The Impact on Farm Household Welfare of Large Irrigation Dams and their Distribution
Hiroyuki Takeshima, Adetola Adeoti, and Oluwafemi Adebola Popoola. 2017. The Impact on Farm Household Welfare of Large Irrigation Dams and their Distribution across Hydrological Basins: Insights from Northern Nigeria. Feed the Future Innovation Lab for Food Security Policy Research Paper 55. East Lansing: Michigan State University
This Food Security Policy Research Paper has also been published as IFPRI Nigeria Strategic Support Program Working Paper No. 35 in September 2016.
Despite substantial past investment and continued interest in irrigation dam construction in Nigeria, evidence on the impact of such dams on household welfare is generally scarce. In particular, relatively few studies have been done on the geographical scope that their benefits may reach, despite growing evidence from elsewhere that the benefits of large irrigation dams can extend beyond the districts or hydrological basins that contain them, reaching particularly to hydrological basins located downstream. This study assesses the short-term effects of large irrigation dams on household consumption in the northern part of Nigeria. Using two rounds of the Nigeria LSMS survey, we apply multinomial logit inverse probability weighting (MIPW) methods to construct matching samples across three different types of hydrological basins – dam basins, which are basins that contain large irrigation dams and the area upstream of such dams; downstream basins, which are located downstream of large irrigation dams; and non-dam basins, which are not associated with large irrigation dams. Our analyses particularly focus on the benefits provided by such dams for mitigating the drought risks faced by farm households. Drought is an important factor that affects adversely the welfare of farm household in Nigeria. Supplemental irrigation is often used during drought to provide water to crops.
We find that in 2010 and 2012 farm households in downstream basins were relatively less affected by drought and enjoyed relatively stable between-season growth rates of real per capita income and food consumption compared to comparable households in dam basins or in non-dam basins.

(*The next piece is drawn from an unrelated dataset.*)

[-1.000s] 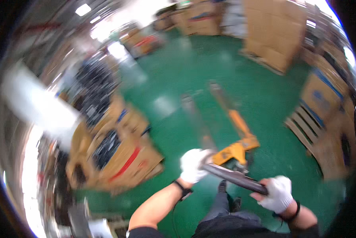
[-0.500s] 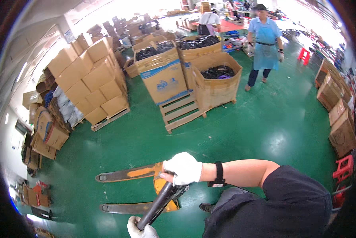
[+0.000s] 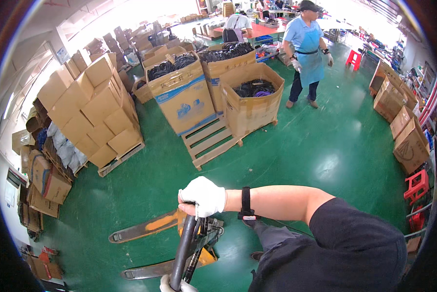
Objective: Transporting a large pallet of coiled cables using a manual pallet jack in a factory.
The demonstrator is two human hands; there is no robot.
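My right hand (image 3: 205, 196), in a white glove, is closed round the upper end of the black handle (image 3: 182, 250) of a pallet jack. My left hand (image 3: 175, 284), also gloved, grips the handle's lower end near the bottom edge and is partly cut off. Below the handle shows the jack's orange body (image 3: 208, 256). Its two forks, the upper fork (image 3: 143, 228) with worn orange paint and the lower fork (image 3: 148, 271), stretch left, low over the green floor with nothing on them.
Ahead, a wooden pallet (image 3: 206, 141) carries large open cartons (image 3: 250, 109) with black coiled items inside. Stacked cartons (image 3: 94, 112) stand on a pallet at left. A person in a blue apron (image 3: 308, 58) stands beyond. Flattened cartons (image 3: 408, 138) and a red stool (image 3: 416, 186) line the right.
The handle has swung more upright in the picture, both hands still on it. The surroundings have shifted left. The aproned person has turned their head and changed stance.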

These findings are consistent with the hypothesis that such households are able to limit the damage drought might cause on their own food production. We link these findings to the following policy messages: (1) downstream hydrological basins are important geographical units to include in assessing the benefits from construction of large irrigation dams in Nigeria; and (2) decisions on where to construct new large irrigation dams or which existing dams to rehabilitate should be partly guided by information on the agricultural productivity and income levels of households in downstream hydrological basins relative to the basins within which construction or rehabilitation of such dams is planned.